Secondly, there are alternative investigative methods that circumvent encryption. These concern the powers given to the police to intercept messages directly, to place microphones in keyboards, to break in and to infiltrate. All these powers can lead to the recovery of key words or the interception of encrypted (data) communication. Placing infiltrators and the use of crown witnesses also offers opportunities for unravelling a key word or bringing evidence to court. Intelligence services are also allowed to hack into and manipulate computers in order to obtain access to encrypted data.
Thirdly, the authorities, in collusion with scientists and the business community, are investing in code cracking technology. The police are allowed to attempt to crack confiscated computers; the intelligence services are authorised to keep all intercepted encrypted material until it is possible to decrypt it. After it has been decrypted, they can keep this information for another year to see if it can be of any use to them.

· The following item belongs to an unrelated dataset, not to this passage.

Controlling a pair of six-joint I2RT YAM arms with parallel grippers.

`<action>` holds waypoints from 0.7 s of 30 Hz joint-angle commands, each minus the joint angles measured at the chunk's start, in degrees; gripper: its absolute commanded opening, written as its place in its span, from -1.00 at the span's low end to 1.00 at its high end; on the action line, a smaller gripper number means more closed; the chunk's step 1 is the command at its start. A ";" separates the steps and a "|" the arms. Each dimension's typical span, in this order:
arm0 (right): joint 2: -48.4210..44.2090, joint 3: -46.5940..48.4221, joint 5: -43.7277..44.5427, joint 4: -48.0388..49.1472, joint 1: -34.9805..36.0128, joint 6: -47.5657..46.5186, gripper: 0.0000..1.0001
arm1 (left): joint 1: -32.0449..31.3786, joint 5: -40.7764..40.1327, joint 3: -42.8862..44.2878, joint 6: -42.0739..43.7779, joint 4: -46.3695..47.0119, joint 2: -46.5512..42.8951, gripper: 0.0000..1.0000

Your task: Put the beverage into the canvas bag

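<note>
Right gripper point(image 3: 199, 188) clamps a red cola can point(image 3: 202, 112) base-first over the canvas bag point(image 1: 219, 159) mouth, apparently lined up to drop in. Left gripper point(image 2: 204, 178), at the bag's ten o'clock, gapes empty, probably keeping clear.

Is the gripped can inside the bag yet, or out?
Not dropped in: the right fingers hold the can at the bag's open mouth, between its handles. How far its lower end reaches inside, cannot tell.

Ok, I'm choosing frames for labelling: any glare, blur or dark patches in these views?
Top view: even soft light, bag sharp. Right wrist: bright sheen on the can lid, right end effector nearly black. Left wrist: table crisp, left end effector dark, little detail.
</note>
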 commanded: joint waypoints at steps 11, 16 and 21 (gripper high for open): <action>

Fourthly, there are less visible methods open to the authorities such as the construction of secret back doors in encryption programs, or the deliberate weakening of encryption programs. The authorities have not spent so much time lecturing each other on the importance of close cooperation with business and software developers just for fun. The police and law enforcement are eagerly awaiting the arrival of better anti-virus programs and firewalls (a defence against unwanted visitors). It is not their intention that a Trojan horse that was placed with much difficulty should be detected and reported the next day by some such security program. A good chat between software producers and the authorities is on the cards.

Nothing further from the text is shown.